**To do:** In the following material, identify every line holding the string "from" and return it.

++++++++++++++++++++

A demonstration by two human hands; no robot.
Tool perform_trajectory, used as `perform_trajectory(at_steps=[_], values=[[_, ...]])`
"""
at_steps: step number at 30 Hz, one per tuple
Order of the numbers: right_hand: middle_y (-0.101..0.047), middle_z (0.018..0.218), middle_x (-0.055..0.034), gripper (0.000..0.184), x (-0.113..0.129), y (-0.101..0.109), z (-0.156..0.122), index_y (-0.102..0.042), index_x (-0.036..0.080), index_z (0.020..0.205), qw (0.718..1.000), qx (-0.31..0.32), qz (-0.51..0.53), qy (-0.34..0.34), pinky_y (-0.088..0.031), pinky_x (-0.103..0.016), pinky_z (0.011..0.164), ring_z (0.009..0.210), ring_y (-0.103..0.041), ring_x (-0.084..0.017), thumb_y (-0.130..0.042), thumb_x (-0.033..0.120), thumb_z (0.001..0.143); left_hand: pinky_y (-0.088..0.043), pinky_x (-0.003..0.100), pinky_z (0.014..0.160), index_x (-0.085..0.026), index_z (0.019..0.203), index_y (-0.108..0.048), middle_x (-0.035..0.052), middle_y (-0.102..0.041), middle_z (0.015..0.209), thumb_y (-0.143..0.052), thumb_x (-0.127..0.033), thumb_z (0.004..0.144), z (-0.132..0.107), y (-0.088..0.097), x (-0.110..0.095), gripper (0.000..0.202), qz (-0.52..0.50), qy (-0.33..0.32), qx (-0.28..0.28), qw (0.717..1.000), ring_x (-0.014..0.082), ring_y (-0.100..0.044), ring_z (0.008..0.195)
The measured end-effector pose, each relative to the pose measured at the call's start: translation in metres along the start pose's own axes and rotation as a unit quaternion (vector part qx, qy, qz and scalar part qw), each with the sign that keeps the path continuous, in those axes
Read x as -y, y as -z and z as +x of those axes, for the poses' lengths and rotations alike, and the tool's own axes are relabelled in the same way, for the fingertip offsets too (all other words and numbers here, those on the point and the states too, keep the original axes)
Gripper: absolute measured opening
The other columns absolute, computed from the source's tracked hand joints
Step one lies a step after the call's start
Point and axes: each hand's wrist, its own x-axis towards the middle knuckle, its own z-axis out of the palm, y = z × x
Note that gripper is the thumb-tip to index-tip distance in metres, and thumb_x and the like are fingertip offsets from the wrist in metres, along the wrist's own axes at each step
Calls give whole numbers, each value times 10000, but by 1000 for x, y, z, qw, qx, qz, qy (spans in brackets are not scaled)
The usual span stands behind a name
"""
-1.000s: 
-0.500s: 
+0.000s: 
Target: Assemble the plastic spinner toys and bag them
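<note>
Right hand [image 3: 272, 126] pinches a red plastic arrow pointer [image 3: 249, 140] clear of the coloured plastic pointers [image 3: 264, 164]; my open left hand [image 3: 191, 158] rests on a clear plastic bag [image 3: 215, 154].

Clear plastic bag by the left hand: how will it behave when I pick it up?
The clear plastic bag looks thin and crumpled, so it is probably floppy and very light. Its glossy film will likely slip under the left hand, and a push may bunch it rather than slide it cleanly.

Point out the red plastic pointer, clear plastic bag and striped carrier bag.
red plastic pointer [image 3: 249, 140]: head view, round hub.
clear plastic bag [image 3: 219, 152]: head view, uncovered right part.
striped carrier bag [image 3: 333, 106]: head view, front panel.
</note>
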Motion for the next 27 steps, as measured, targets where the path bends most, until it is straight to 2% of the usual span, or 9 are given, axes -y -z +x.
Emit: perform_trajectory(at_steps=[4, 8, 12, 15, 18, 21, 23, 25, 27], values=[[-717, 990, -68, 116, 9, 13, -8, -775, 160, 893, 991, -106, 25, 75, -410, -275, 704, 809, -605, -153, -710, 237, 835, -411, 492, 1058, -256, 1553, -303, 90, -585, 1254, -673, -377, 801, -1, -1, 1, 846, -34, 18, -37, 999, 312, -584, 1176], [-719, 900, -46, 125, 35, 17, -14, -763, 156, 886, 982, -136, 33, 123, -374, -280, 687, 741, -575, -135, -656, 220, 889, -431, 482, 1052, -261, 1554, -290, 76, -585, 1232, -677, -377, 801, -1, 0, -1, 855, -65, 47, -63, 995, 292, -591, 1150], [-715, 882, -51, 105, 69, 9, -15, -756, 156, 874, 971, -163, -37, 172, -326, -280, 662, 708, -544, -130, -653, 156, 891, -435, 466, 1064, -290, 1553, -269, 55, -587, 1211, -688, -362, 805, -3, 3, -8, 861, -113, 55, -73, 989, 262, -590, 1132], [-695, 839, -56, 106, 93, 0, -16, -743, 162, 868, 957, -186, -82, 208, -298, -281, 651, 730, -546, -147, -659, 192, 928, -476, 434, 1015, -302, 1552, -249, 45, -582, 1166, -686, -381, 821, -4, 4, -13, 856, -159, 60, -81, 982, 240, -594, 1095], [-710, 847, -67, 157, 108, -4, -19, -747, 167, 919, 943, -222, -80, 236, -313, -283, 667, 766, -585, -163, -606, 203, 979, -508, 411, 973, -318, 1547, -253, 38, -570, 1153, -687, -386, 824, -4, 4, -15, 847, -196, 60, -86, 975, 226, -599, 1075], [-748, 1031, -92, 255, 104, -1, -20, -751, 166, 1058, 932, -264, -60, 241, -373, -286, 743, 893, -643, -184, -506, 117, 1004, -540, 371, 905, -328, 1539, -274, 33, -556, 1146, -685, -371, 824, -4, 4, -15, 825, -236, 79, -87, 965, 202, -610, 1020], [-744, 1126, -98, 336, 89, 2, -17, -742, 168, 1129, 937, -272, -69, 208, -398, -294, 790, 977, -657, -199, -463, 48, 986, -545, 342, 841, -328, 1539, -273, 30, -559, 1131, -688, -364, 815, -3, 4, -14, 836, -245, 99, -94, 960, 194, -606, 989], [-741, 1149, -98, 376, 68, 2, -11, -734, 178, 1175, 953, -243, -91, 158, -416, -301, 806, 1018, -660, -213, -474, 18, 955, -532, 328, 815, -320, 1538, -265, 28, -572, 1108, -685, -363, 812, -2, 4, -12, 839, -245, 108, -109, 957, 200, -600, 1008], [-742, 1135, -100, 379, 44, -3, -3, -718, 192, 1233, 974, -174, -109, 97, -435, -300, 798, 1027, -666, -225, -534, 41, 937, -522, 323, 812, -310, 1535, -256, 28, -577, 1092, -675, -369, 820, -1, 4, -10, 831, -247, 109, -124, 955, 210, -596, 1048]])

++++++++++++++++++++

**Answer to this problem:**
The other columns absolute, computed from the source's tracked hand joints
Note that gripper is the thumb-tip to index-tip distance in metres, and thumb_x and the like are fingertip offsets from the wrist in metres, along the wrist's own axes at each step

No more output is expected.